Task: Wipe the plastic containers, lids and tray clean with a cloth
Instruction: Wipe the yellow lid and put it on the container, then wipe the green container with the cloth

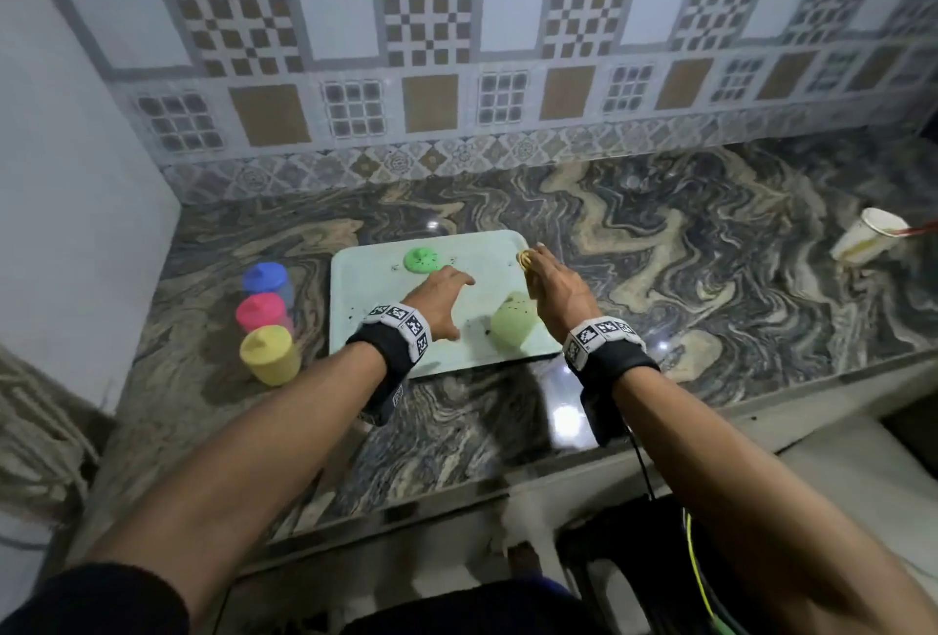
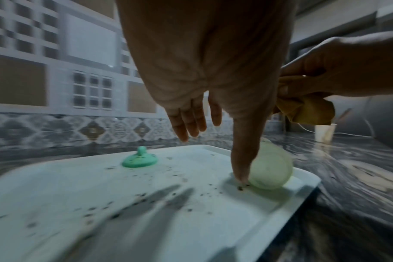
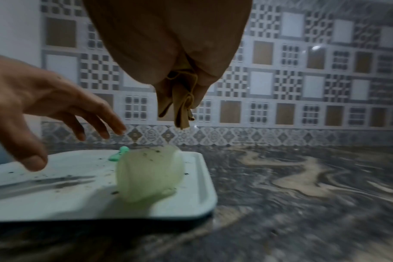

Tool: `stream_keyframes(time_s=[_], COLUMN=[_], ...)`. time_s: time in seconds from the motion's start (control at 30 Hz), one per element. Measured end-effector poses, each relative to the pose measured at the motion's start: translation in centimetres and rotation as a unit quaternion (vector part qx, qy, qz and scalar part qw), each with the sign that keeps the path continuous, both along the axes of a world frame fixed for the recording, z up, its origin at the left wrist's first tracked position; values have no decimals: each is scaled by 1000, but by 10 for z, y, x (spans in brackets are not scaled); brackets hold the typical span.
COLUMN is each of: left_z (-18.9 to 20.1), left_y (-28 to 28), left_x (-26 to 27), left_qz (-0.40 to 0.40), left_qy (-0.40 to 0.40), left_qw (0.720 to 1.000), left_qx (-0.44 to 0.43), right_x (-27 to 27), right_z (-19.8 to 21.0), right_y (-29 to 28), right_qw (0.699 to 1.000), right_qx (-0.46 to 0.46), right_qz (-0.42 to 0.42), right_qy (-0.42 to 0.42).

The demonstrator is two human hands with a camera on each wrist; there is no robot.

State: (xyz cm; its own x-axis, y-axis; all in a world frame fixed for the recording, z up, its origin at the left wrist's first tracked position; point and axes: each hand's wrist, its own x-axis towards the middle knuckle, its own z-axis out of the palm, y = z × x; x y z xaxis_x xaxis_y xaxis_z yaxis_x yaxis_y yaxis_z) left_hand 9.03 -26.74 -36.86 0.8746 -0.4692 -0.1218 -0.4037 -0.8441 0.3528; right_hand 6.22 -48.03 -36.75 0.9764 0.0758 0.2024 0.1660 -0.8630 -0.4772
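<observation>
A pale tray (image 1: 365, 325) speckled with dark crumbs lies on the marble counter. On it sit a green lid (image 1: 421, 260) at the back and a pale green translucent container (image 1: 513, 324) lying on its side near the front right. My left hand (image 1: 446, 294) hovers over the tray with fingers spread and straight, holding nothing; its thumb (image 2: 242, 159) points down beside the container (image 2: 271, 170). My right hand (image 1: 553, 289) is above the tray's right edge, gripping a bunched yellow-brown cloth (image 1: 525, 261) that hangs down (image 3: 182, 102) over the container (image 3: 149, 174).
Blue (image 1: 265, 279), pink (image 1: 261, 312) and yellow (image 1: 268, 354) lidded containers stand in a row left of the tray. A paper cup (image 1: 865, 241) lies tipped at the far right of the counter. A tiled wall runs along the back; a plain wall closes the left.
</observation>
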Motion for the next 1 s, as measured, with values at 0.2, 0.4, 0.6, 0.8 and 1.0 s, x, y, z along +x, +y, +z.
stream_keyframes(time_s=[0.2, 0.4, 0.6, 0.8, 1.0], left_z=[-16, -21, -12, 13, 34], left_y=[-61, -87, -87, -85, -70], left_x=[23, 35, 43, 42, 42], left_qz=[-98, -83, 8, 139, 175], left_qy=[62, 53, 2, 47, 5], left_qw=[992, 994, 992, 912, 881], left_qx=[54, 36, -123, -384, -440], right_x=[-25, -24, 1, 24, 53], right_z=[-24, -32, -10, 4, 7], right_y=[-58, -70, -50, 0, 22], right_qw=[997, 997, 996, 986, 971], right_qx=[34, 39, 79, 119, 136], right_qz=[-68, -47, -3, 68, 77], right_qy=[27, 39, -28, -98, -180])
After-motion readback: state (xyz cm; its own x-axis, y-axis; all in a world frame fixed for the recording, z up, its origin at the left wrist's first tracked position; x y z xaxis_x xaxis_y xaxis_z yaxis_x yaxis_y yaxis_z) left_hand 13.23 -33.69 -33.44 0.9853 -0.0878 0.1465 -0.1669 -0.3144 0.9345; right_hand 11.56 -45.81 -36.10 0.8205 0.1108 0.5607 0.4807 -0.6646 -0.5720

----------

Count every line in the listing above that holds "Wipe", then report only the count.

2